> [REQUIREMENT]
What is wanted is every line below from the one with "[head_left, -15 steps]" up to and including the one with "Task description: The", retyped exactly, pictures excluded, nothing else.

Start of RAW DATA

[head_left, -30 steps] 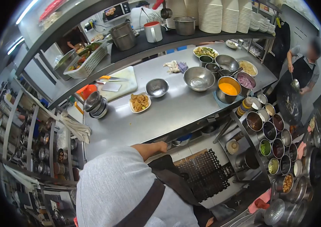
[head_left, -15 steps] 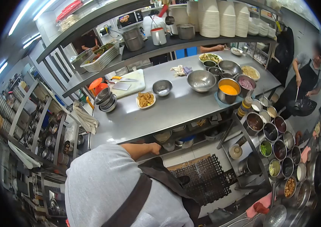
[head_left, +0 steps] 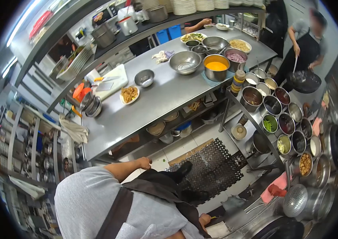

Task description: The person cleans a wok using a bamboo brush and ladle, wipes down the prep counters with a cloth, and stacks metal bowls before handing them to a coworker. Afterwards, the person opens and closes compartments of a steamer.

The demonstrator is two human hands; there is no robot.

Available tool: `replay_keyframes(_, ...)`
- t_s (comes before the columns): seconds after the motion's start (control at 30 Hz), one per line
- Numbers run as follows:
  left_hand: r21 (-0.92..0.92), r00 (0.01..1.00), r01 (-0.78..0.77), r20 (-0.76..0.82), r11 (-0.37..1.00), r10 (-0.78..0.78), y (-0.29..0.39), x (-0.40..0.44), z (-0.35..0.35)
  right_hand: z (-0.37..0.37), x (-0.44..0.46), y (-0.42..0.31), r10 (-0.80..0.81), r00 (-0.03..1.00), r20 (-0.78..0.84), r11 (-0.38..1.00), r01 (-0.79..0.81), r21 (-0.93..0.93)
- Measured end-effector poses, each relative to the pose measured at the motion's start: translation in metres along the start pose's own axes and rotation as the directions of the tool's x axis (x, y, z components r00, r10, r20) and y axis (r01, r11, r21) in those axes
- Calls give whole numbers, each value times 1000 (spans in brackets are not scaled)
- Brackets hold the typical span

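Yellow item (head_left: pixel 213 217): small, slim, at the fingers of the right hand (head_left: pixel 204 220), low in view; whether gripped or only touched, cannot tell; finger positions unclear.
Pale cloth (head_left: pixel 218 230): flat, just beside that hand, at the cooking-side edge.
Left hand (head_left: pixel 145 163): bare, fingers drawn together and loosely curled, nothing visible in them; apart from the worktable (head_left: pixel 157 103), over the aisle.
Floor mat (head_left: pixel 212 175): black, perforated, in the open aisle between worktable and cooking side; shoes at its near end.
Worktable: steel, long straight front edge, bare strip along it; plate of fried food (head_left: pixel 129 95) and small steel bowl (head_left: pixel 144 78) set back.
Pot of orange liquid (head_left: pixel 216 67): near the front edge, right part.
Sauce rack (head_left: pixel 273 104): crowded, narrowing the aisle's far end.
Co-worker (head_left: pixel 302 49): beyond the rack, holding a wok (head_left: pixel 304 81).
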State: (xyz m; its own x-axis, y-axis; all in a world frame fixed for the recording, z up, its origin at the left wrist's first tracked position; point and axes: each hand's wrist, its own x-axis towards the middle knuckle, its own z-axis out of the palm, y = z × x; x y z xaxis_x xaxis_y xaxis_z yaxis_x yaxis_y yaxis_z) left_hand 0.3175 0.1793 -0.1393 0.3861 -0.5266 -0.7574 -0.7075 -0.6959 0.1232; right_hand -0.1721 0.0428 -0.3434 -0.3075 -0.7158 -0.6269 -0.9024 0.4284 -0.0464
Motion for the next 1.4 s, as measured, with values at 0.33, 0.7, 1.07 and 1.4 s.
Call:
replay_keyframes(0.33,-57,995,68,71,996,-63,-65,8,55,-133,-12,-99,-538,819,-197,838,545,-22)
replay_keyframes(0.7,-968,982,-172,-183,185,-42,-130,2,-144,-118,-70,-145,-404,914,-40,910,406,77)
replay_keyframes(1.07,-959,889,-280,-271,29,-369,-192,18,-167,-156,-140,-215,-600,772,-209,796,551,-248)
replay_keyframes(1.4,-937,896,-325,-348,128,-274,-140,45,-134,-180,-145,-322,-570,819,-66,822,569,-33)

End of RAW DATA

> [EXERCISE RESULT]
[head_left, -15 steps] 
[head_left, +0 steps] 

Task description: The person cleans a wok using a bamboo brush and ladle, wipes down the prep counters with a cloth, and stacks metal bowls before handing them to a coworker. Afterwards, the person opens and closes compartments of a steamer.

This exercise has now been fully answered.